# Injured Jackdaw. Cute bird



## chupachups (May 5, 2016)

I've found a jackdaw with a broken wing. After a lot of chasing around in a open area in the middle of the city, I was eventually able to corner him and take him to the vet. The vet splinted the wing, cut off some feathers, put some oil on the injury and said to keep him in a cage and he will eventually fully recover. 

I've had 2 injured pigeons before and despite not being a big believer, they really did fully recover. But this time I am a little more concerned cause the wing just looks disgusting. 
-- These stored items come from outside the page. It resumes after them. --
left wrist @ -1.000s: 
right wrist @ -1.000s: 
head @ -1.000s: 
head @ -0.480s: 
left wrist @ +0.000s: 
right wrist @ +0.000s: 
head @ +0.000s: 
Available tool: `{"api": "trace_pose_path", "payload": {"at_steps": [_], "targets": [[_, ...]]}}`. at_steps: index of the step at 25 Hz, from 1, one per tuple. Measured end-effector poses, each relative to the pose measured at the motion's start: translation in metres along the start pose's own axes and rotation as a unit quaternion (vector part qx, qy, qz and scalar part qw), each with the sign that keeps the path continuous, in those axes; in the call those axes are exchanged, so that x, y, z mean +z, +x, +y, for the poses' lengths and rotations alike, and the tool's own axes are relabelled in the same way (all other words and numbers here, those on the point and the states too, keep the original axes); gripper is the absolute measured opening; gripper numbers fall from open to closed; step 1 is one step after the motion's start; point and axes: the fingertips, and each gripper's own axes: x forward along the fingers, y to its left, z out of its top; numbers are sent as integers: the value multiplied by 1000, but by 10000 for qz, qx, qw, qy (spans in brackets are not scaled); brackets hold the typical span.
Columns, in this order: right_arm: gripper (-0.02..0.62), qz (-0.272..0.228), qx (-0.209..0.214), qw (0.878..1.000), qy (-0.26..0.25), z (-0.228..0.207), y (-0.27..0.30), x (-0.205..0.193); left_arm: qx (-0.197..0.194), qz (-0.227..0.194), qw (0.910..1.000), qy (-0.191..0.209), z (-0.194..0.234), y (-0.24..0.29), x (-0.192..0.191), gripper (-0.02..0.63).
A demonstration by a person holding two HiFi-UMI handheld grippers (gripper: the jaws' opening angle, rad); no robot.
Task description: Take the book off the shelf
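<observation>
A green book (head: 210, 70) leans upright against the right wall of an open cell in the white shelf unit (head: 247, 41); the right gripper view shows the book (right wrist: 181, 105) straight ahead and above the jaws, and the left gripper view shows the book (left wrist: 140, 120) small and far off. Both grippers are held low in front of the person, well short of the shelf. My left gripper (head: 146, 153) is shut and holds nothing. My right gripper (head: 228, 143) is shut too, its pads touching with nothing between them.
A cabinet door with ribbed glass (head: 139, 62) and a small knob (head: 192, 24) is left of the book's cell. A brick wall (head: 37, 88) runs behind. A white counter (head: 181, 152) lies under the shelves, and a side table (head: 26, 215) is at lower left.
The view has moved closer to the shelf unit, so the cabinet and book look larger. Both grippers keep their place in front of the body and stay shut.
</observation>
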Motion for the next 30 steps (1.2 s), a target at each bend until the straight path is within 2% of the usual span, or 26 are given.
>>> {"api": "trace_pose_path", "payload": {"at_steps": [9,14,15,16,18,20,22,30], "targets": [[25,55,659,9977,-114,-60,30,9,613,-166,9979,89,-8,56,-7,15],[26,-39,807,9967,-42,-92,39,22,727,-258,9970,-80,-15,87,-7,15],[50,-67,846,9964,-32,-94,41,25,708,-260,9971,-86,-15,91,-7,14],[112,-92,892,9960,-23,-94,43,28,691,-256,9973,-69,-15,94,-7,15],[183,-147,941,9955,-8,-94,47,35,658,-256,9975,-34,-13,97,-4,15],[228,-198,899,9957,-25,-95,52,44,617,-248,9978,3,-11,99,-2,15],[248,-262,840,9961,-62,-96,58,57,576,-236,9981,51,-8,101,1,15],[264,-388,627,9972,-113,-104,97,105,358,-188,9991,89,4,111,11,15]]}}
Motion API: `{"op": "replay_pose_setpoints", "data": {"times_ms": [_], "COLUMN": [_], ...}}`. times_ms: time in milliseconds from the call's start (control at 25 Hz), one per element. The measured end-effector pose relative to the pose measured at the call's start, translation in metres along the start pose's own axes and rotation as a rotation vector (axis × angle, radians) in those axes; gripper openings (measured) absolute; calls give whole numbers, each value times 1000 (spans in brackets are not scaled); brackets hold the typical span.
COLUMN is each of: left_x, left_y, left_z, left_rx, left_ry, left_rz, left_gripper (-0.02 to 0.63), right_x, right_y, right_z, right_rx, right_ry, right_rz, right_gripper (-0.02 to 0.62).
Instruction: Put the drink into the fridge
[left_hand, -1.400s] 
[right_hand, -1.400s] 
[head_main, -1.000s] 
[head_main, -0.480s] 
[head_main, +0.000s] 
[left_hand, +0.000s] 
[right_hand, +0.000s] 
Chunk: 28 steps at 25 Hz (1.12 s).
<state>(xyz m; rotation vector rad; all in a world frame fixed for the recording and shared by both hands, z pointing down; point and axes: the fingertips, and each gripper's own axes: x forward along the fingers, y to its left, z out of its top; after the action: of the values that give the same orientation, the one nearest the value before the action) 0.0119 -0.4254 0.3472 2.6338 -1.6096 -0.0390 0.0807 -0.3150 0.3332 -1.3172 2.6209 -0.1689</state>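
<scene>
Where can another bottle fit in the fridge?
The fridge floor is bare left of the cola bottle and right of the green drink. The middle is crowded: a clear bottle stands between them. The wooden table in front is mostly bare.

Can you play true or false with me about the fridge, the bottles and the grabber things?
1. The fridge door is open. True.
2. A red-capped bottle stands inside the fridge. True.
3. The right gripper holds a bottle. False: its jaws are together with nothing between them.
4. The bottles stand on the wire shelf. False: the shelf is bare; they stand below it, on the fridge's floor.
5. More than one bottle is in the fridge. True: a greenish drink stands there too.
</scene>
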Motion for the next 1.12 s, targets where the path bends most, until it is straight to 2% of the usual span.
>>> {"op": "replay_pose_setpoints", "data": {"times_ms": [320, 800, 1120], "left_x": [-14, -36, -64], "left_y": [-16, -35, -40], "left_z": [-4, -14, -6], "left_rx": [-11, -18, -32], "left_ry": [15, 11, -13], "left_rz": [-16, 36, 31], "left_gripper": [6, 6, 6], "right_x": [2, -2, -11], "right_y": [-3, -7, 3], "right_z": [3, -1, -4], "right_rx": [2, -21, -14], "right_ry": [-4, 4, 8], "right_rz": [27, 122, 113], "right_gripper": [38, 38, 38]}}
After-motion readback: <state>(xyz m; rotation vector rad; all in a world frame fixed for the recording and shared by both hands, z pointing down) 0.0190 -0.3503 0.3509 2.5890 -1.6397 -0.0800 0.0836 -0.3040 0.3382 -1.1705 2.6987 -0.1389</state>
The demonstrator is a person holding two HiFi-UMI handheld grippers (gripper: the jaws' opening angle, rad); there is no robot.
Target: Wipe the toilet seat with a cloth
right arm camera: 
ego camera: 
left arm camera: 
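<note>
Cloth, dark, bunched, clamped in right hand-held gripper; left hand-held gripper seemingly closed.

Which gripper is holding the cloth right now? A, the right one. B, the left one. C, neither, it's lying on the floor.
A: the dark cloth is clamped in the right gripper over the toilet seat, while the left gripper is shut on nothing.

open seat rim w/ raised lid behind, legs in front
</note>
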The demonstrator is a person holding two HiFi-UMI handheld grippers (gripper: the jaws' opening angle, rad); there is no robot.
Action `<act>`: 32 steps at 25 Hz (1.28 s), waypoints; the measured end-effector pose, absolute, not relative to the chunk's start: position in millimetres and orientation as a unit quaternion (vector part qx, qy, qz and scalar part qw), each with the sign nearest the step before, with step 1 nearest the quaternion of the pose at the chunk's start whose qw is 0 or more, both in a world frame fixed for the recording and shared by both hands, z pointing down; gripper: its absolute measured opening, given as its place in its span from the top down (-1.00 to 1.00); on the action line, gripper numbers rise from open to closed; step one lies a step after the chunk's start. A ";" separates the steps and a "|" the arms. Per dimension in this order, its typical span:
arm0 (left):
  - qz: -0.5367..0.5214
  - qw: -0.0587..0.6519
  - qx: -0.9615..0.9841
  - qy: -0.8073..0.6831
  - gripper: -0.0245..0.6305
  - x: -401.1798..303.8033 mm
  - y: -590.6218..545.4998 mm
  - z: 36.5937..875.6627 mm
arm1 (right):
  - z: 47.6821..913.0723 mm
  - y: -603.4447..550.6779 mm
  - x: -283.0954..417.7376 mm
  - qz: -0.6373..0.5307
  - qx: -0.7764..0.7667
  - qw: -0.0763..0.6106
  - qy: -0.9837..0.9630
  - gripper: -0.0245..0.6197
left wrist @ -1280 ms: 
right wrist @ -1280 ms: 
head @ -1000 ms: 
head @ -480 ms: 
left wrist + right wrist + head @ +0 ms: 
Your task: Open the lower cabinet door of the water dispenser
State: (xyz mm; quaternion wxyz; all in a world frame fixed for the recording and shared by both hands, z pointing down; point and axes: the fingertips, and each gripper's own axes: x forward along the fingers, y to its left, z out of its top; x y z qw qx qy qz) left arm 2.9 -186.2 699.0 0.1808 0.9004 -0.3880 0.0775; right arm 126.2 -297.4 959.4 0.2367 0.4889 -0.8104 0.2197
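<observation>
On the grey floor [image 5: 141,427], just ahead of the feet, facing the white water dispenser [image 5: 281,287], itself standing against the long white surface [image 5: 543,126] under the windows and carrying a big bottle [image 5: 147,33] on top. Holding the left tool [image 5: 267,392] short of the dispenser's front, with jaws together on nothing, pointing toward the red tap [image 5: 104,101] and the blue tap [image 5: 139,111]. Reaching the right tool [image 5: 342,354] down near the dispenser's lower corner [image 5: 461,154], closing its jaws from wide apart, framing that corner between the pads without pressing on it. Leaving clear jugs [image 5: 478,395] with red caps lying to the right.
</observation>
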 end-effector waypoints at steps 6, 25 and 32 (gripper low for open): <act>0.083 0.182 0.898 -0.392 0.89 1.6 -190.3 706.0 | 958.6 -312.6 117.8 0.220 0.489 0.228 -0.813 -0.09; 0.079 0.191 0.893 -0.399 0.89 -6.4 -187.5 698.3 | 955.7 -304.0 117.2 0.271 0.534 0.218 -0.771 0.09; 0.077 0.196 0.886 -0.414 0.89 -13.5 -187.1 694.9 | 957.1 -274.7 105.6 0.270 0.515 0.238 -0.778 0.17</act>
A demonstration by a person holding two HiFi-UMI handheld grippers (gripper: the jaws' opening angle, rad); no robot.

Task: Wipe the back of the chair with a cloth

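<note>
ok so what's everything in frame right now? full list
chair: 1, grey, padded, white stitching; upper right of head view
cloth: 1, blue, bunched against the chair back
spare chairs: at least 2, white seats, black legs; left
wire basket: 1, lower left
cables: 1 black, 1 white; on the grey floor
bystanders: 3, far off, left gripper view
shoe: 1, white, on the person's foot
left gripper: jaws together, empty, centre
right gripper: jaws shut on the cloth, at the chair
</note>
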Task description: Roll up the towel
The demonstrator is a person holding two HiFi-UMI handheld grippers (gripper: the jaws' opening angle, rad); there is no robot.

My important questions are:

1) Will the jackdaw eventually recover ?
2) Should I wash the oil the vet put on the wing ? 5 hours have passed and I've just let him like that. I intend on leaving the oil like that. 
3) Should I put more oil the next following days on the injury ? The vet said something about it but tomorrow it's sunday so there might be a problem finding oil. 
4) What should I feed him ? I gave him some grain and vegetables but he only ate some grain. He is an urban jackdaw.


----------



## chupachups (May 5, 2016)

And my secondary, not so urgent questions are:

1) Will he eventually get friends with me ? Jackdaws are super smart but so are pigeons. The crow family and pigeons are among the only 5 animals that recognize themselves in the mirror. But when it comes to pigeons, they are not that friendly because of their fear. I didn't get too close with any of the 2 injured pigeons that I had before because they are too afraid of human contact. They still come to the window and are more friendly than other pigions but nothing too special. 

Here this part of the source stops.